What Euphoria‘s Grimdark Aesthetic Says About the Evolution of Teen Dramas
Photo Courtesy of HBO
I hope Euphoria never ends. Between teenage girls becoming internet famous by writing viral Larry Stylinson fanfiction on Tumblr or swallowing goldfish and slicing their arms in the middle of house parties, the extent to which the controversial HBO series manages to accurately capture and exaggerate the strange happenings and milestones scribbled down in one’s own teenage diary is dumbfounding.
Led by a cast more attractive, deviant and drug-fueled than the peers you likely grew up with, the show indulges in the wicked deviancies of young adulthood that Freeform, MTV, Teen Nick or any other teen-marketed network have been unable to depict in an explicit and, uh, FCC-compliant manner: that is, crippling drug addictions, overdoses, child pornography, self-injury, camming, child institutionalization, severe mental illness and warped romantic power dynamics.
Euphoria is the latest installment in the sudden boom of darker content that has overtaken the teen genre: shows tackling grislier, macabre or convoluted themes and stylized with saturated colors or dark, high-contrast lighting to exaggerate mystery or melodrama. It’s a strange grimdark movement spearheaded by the likes of The CW’s pulpy soap Riverdale, Netflix’s damned shock-horror 13 Reasons Why and even Freeform’s Pretty Little Liars.
You’d have to be living under a rock to miss this evolution occurring in the Teen Drama—the sudden shift from campy, wonky shows centered around Laney Boggs-types embarrassing themselves in front of cute boys to Lynchian, hellish dramas about racy and sedated teenagers poisoning their parents, manipulating their peers and succumbing to biker gangs.
The genre’s longstanding cookie-cutter codes and conventions—relying on stereotypes, familiar, teen-specific locales and boy-meets-Mary-Sue narrative structures—have gone by the wayside to make room for candid and unembellished storytelling, marking the first time in a long time that teen-marketed content has taken on a new identity. But how the hell did teen content get so dark?

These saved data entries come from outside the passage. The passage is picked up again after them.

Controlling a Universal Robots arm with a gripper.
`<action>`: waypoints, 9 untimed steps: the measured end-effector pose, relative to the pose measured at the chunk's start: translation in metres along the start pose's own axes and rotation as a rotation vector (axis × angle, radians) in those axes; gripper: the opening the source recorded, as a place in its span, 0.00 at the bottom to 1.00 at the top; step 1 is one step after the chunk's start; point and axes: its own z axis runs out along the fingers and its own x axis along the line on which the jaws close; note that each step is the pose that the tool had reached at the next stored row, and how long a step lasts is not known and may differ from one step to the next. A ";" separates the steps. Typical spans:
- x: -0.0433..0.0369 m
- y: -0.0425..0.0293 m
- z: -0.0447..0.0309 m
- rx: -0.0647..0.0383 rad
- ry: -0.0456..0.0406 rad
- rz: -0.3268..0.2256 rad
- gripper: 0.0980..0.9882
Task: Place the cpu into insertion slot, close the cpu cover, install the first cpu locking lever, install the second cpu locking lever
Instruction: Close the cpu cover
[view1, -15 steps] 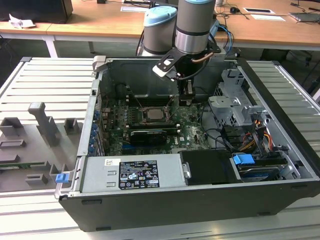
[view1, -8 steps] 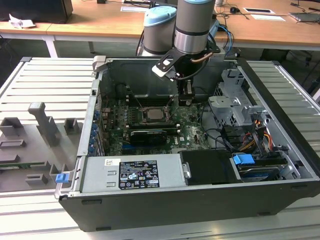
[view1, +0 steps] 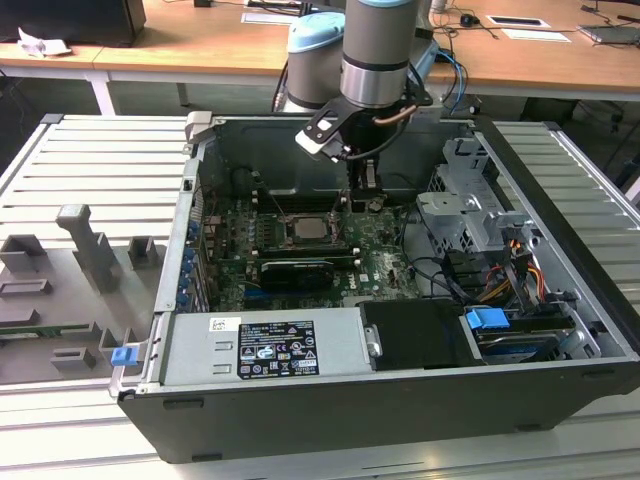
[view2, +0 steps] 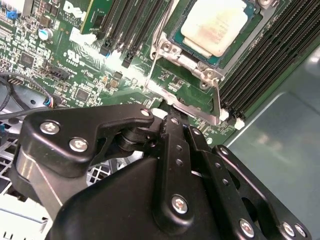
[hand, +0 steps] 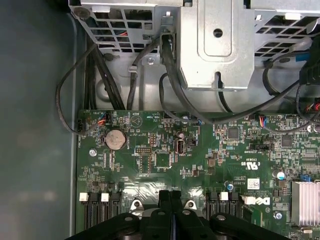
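The cpu (view2: 215, 25), a pale silver-beige square, lies in the insertion slot (view2: 172, 37) on the green motherboard; in the exterior view the cpu (view1: 305, 229) is at the middle of the open case. The grey cpu cover (view2: 197, 70) lies flat around the chip. A thin metal lever (view2: 159, 47) runs along one side of the cover. My gripper (view2: 174, 120) is shut with nothing between its fingers, its tips just off the cover's corner plate (view2: 187, 107). In the exterior view the gripper (view1: 366, 188) hangs to the right of the socket, low over the board.
Black memory slots (view2: 272, 55) flank the socket. A grey drive cage (view1: 470, 205) with cables stands at the exterior view's right, and the power supply (view1: 265, 345) lies along the case front. Black cables (hand: 165, 60) run over the board's edge. A grey fixture tray (view1: 70, 290) sits outside the case.
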 end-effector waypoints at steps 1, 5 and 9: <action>0.0000 -0.0009 0.0000 0.000 0.0000 0.000 0.01; 0.0001 -0.0057 -0.0002 0.000 0.0001 0.000 0.01; 0.0001 -0.0080 -0.0003 0.000 0.0000 0.000 0.01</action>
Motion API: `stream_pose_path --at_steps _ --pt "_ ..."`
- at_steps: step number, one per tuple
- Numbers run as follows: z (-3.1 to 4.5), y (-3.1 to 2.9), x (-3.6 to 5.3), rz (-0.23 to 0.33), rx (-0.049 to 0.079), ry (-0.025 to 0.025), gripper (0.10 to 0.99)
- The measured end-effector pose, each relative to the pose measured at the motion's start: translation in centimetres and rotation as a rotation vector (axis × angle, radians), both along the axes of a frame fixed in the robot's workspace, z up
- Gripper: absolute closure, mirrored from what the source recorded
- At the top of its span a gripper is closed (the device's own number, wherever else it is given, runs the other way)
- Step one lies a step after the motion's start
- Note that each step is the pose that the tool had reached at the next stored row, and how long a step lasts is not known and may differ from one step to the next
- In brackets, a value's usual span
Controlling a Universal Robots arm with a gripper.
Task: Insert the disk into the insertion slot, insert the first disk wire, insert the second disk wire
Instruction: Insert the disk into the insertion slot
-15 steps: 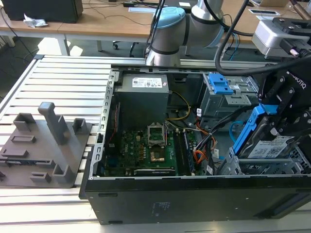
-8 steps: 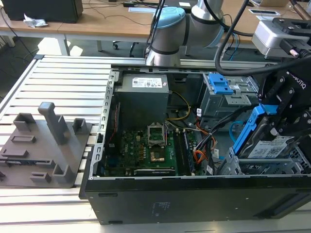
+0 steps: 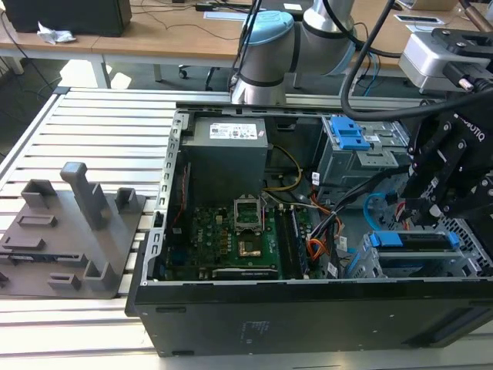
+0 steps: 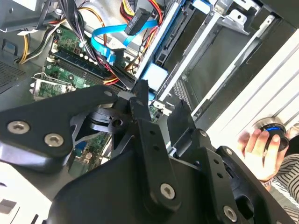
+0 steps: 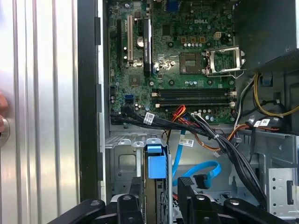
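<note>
Exterior view, table: a big silver table (image 3: 92, 123) with long grooves holds everything.
Computer box: a black computer box (image 3: 308, 316) lies open on the table, and the green board (image 3: 239, 231) shows inside it.
Slot: the grey metal cage (image 3: 471, 258) sits in the box's near corner, at the exterior view's right.
Disk: the disk (image 3: 412, 240) in its blue frame is already inside that cage. Its blue end shows at the cage mouth in the first wrist view.
Gripper: the black gripper (image 3: 431, 216) hangs right over the disk. In the first wrist view its two fingers (image 5: 128, 207) stand apart, one on each side of the blue end, and they hold nothing that I can see.
Wire: a blue wire (image 5: 205, 167) curls beside the cage.
Plug: its black plug (image 5: 201, 181) looks loose, joined to nothing.
Done: the disk is in the slot, I think.
Left: both wires, as far as I can tell.
</note>
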State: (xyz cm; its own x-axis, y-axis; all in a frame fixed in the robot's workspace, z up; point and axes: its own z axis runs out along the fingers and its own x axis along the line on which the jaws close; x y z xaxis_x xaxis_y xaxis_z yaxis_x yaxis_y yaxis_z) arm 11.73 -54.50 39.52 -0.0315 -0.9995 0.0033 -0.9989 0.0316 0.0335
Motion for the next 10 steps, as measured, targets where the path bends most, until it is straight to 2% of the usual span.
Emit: stream_pose_path --at_steps 4,6,7,8,10 --pt "-0.02 0.00 0.00 0.000 0.000 0.0000 0.663" --pt "-0.03 0.00 0.00 0.000 0.000 0.0001 0.792" --pt "-0.03 0.00 0.00 0.000 0.000 0.0000 0.792" --pt "-0.04 0.00 0.00 0.000 0.000 0.0000 0.973" --pt "-0.05 0.00 0.00 0.000 0.000 0.0000 0.980"
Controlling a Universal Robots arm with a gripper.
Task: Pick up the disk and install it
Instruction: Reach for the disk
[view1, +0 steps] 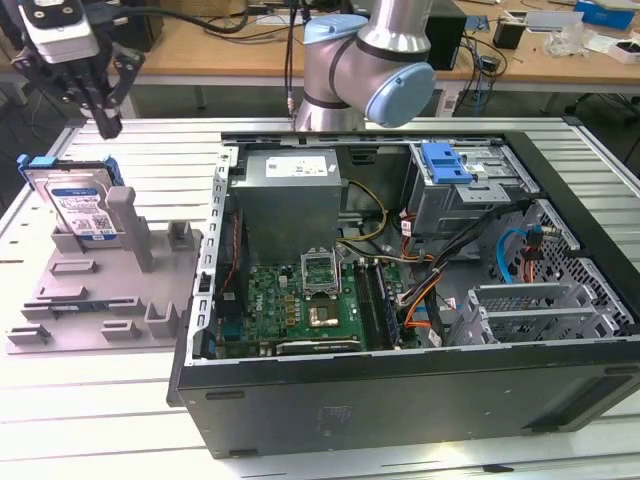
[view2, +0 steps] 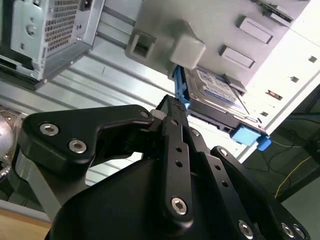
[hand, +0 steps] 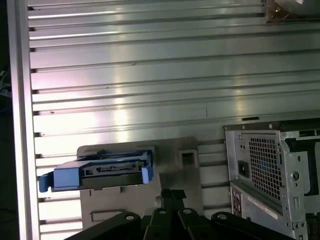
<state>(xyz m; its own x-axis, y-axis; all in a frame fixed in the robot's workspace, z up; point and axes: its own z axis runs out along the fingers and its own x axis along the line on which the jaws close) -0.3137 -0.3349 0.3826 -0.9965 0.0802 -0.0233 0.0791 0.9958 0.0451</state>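
Observation:
The disk (view1: 80, 205) is a silver drive with a blue-and-white label in a blue bracket. It stands on edge in a slot of the grey holder (view1: 110, 290) at the exterior view's left. My gripper (view1: 108, 128) hangs just above and slightly behind the disk's top edge, apart from it. Its black fingers are together and shut on nothing. In the second wrist view the fingertips (view2: 172, 102) point toward the disk (view2: 215, 90). In the first wrist view the disk (hand: 107, 170) lies beyond the gripper (hand: 172, 192).
An open computer case (view1: 400, 270) fills the middle and right of the slatted metal table (view1: 100, 420). Inside are a motherboard, a grey power supply (view1: 290, 190), cables, and a drive cage with a blue tab (view1: 445, 165). The arm's base (view1: 345, 70) stands behind the case.

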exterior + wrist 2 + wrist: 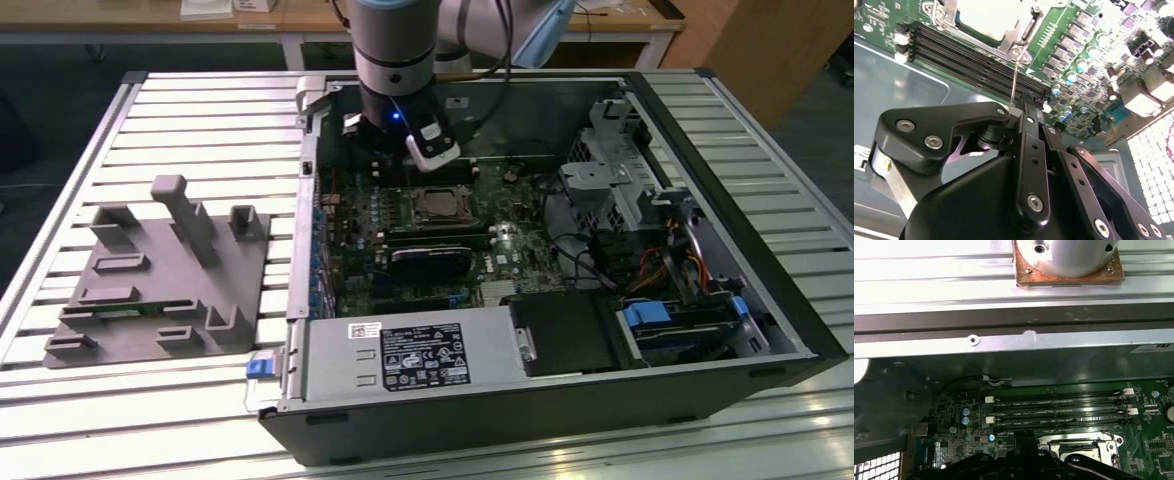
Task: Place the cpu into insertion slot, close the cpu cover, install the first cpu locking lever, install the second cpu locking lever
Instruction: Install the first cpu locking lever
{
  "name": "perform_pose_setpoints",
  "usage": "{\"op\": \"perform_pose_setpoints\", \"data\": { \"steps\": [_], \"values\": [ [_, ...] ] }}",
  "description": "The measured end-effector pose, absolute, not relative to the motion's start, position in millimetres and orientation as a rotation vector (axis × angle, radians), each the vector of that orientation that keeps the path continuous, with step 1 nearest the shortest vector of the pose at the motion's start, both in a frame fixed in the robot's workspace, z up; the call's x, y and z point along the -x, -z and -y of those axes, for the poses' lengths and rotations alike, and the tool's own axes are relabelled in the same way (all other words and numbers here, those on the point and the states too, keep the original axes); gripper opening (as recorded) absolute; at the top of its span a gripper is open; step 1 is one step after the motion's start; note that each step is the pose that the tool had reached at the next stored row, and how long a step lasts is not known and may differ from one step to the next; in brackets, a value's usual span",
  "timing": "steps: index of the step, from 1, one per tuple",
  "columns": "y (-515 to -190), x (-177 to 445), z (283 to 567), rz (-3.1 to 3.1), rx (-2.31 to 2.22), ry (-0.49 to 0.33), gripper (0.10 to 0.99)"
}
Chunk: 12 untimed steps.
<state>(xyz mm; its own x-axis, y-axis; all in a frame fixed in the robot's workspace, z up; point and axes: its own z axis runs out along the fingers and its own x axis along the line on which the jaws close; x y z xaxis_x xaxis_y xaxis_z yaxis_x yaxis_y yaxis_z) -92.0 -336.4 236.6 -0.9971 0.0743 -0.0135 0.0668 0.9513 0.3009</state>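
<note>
The cpu point(985, 16) shows its pale silvery face in the insertion slot point(438, 205) on the green board. The cpu cover point(1004, 44), a silvery frame, lies flat around it. A thin wire locking lever point(1014, 80) rises from the socket's corner to my gripper point(1026, 106). The fingers are shut together, and the lever's end sits against their tip; a clamp on it cannot be made out. In the exterior view my gripper point(395, 160) hangs just behind the socket, over the memory slots point(1059, 410). The socket's frame point(1079, 445) also appears in the first wrist view, beside the gripper's black links point(1029, 462).
The open computer case point(747, 300) lies on a slatted metal table point(200, 120). A grey fixture block point(160, 280) stands at the exterior view's left. A power supply point(414, 355) sits near the front, with drive bays and cables point(667, 270) at the exterior view's right. Capacitors point(1074, 75) stand near the socket.
</note>
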Motion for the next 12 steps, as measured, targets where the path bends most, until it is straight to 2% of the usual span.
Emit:
{"op": "perform_pose_setpoints", "data": {
  "steps": [12],
  "values": [
    [-236,63,336,-3.079,-0.112,-0.472,0.106]
  ]
}}
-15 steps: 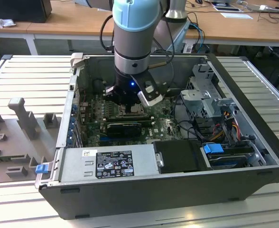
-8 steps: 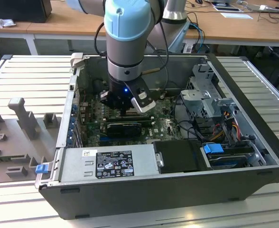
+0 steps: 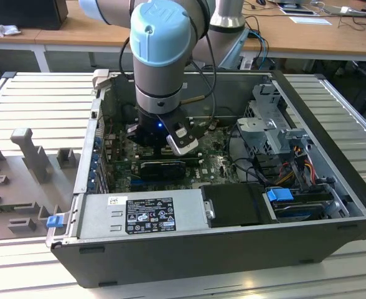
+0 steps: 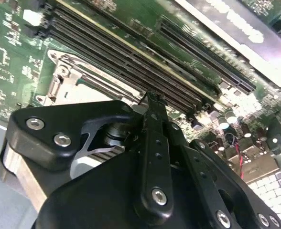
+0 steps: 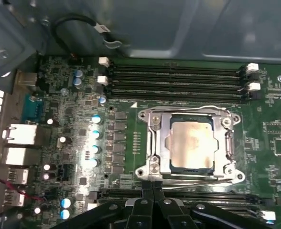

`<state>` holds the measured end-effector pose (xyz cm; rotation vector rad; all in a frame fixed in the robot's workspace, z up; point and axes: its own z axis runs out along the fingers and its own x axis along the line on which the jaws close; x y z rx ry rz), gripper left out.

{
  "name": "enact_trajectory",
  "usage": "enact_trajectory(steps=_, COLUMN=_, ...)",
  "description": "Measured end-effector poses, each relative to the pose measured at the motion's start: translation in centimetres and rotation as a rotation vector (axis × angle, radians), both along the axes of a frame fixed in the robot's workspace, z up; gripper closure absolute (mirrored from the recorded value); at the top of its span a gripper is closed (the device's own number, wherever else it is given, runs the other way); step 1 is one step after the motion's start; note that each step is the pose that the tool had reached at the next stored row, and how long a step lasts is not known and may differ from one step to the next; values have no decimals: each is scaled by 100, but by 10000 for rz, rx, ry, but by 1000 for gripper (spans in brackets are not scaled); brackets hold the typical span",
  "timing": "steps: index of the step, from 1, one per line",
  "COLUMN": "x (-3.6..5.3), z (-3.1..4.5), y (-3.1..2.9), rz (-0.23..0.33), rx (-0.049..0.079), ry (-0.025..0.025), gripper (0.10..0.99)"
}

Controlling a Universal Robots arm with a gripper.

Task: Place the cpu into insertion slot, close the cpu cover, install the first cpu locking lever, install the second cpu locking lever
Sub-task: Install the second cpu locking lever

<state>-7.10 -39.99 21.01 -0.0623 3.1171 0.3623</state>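
Your claw [image 5: 152, 191] is closed, empty, at the socket's [image 5: 152, 129] six o'clock edge. Chip [image 5: 192, 143] seated, cover [image 5: 226, 143] down. Risk: slipping off the lever [image 5: 198, 179], gouging the board.

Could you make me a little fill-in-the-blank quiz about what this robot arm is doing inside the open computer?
1. In the first wrist view, the cpu lies inside the insertion ____.
2. The cpu cover is folded ____ over the chip, whose face shows through its window.
3. The gripper, fingers together, sits at the socket's edge, between it and a row of long black ____ slots.
4. In the exterior view, the large grey labelled power-supply box sits along the case's ____ wall.

Missing words: slot; down; memory; near
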Motion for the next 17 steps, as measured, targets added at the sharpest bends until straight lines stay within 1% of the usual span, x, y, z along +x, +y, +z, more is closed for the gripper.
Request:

Teen-focused films and TV shows often move in phases. The ‘80s, ‘90s and early ‘00s saw a big boom in the teen genre, lasting somewhere between Sixteen Candles and Mean Girls. As explained in Charlie Lyne’s visual essay Beyond Clueless, most teen dramas made during that period were cut from the same fabric: straight white male or female protagonists tortured by something unique to adolescence (sexuality, fitting in, overbearing parents—the “I’m not giving up my dream, I’m giving up yours” mentality), banked on montages of incredible house parties, makeout sessions, school dances and proms, written with some evident moral message behind them.
As the genre became more of a cash-grab curio in the ‘00s, studios focused on pumping out campier romantic comedies and dramas (Bubble Boy, Slap Her…She’s French!) before shifting towards pimping out the teenage condition and mass-producing rich-kid dramas (Gossip Girl, The O.C., 90210). The most recent of short-lived phases was the wave of dystopian content that hit the genre after the success of The Hunger Games in the early ‘10s; you can likely recall the three-year period during which you were unable to sit through movie previews without watching teen heartthrobs jump over, like, rocks and asteroids in futuristic locales.